■ Problem details
In the data below, find the line containing "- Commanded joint", then set down that line and every later line up to and including the line containing "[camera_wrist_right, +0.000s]", exactly.

○ ○ ○ ○ ○

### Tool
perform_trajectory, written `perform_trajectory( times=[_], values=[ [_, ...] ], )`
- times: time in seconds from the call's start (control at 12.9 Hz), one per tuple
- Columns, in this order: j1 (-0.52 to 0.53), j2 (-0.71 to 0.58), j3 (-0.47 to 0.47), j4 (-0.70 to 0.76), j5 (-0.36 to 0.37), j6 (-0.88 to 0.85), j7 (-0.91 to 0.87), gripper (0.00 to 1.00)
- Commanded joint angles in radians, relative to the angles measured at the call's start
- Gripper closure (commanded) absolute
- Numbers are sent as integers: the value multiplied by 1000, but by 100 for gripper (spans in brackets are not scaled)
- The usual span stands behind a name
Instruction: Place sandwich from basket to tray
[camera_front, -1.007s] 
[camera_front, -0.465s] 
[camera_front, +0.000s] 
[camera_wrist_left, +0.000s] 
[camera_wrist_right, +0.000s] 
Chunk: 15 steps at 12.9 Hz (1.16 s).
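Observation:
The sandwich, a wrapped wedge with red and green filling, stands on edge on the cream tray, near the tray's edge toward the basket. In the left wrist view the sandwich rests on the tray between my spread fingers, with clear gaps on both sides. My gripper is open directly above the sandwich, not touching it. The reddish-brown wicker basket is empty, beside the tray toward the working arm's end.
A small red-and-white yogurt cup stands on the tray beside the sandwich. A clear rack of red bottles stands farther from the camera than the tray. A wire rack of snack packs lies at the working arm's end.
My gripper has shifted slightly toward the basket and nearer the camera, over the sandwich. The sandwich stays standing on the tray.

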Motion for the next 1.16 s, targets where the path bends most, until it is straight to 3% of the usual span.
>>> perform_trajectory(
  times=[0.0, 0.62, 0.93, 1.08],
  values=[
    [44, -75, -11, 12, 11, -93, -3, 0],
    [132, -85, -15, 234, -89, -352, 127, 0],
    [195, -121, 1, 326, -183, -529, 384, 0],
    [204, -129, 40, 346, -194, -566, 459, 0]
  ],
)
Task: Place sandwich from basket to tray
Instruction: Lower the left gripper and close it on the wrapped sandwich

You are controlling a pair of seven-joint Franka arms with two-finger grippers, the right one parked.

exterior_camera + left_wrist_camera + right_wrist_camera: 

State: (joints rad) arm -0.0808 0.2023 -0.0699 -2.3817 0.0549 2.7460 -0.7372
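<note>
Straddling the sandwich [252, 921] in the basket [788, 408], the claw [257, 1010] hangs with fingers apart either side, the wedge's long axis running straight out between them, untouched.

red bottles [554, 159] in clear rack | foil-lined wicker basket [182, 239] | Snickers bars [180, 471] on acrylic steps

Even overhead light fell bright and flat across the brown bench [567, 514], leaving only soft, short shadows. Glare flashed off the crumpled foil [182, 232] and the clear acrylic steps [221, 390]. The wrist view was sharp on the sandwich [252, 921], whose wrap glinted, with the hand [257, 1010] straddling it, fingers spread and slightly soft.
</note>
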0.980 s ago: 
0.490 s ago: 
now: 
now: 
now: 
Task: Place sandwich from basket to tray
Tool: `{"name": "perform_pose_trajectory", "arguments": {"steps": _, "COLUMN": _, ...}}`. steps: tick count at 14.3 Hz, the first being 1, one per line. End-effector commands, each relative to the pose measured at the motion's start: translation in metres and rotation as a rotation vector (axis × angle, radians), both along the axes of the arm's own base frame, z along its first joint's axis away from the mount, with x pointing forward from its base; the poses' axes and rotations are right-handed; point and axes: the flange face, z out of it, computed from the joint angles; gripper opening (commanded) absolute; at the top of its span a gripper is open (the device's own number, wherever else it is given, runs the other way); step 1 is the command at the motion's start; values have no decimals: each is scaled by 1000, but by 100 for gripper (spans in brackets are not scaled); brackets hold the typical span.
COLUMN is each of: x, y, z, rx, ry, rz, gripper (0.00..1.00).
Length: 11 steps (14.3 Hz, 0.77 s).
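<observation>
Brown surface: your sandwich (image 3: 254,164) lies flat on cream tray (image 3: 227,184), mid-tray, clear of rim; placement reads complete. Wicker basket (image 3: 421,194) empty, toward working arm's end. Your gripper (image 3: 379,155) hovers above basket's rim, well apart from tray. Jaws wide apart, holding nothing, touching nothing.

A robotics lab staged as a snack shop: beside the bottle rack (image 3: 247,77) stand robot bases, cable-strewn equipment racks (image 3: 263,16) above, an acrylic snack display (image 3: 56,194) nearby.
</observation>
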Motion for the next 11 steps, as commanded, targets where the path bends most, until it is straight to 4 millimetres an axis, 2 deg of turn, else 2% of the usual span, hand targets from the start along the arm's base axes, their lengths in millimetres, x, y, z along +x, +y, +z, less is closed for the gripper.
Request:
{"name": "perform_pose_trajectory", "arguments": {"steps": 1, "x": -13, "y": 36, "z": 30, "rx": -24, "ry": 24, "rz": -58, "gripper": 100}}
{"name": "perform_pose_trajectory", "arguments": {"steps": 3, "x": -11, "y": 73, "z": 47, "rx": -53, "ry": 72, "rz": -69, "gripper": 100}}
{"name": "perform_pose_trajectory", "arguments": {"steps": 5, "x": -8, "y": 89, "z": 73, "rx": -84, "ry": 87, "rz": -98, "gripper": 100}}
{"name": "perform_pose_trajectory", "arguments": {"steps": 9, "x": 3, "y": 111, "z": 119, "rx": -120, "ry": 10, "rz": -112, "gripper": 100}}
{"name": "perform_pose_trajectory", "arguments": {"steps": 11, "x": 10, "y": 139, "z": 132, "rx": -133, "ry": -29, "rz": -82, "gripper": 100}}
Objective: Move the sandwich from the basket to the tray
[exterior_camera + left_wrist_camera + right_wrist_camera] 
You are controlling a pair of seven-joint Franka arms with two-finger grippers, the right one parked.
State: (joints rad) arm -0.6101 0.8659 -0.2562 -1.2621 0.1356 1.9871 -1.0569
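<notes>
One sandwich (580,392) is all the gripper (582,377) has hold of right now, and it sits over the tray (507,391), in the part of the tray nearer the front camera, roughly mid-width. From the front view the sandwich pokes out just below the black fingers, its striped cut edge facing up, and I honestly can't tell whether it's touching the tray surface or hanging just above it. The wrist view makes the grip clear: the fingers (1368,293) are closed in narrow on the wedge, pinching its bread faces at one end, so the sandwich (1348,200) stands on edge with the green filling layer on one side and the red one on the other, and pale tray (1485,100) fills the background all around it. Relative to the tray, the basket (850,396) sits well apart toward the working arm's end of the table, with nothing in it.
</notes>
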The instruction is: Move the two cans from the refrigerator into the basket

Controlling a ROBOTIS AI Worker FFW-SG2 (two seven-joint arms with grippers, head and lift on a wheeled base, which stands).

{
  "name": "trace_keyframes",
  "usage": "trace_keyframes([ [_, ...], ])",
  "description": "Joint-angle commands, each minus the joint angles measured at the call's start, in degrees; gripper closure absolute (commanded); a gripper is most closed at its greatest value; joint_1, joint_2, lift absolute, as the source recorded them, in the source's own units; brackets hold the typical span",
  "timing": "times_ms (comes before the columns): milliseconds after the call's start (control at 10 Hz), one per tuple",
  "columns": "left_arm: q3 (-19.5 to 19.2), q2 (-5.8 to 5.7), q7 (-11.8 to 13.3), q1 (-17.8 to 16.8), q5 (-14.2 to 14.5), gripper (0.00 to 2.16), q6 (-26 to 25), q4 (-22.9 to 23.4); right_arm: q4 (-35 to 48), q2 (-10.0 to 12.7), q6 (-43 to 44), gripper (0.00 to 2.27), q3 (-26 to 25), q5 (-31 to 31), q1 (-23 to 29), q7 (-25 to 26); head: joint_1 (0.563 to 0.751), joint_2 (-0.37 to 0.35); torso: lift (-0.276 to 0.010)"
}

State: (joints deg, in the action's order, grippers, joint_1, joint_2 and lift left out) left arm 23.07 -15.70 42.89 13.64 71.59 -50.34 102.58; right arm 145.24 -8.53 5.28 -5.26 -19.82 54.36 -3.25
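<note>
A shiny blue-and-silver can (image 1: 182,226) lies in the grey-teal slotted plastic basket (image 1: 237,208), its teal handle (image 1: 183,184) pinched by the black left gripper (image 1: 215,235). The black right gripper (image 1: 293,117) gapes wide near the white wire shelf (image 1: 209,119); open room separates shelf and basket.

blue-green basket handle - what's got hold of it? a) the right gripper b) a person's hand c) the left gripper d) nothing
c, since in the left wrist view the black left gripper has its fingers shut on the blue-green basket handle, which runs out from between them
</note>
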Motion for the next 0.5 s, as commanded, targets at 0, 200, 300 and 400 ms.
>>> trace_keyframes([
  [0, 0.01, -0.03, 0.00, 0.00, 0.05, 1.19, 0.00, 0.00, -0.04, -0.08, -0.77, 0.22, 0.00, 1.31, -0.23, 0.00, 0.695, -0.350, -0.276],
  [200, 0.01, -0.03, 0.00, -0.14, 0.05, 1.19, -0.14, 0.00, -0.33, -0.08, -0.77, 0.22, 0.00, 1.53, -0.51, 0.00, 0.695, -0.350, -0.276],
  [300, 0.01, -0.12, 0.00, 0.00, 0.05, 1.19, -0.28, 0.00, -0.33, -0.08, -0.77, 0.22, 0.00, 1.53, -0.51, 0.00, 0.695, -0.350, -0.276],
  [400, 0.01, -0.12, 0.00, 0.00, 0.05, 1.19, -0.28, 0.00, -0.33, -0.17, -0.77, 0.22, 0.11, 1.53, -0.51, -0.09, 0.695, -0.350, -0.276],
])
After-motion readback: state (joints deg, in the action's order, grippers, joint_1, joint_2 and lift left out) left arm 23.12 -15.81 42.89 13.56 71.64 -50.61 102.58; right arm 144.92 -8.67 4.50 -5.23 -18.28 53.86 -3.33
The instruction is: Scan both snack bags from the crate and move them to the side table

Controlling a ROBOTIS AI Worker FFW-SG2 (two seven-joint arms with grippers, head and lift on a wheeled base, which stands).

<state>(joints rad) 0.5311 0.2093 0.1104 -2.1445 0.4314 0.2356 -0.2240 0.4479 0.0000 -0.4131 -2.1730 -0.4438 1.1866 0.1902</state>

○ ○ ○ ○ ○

■ Written answer
- Commanded joint angles in radians, relative to the angles measured at the call's start
- Gripper closure (commanded) absolute
- Numbers are sent as integers: the value multiplied by 1000, but by 100 for gripper (spans in brackets are not scaled)
- The usual span stands behind a name
Instruction: Place sandwich from basket to tray
[camera_front, -1.007s] 
[camera_front, -0.465s] 
[camera_front, +0.000s] 
[camera_wrist_left, +0.000s] 
[camera_wrist_right, +0.000s] 

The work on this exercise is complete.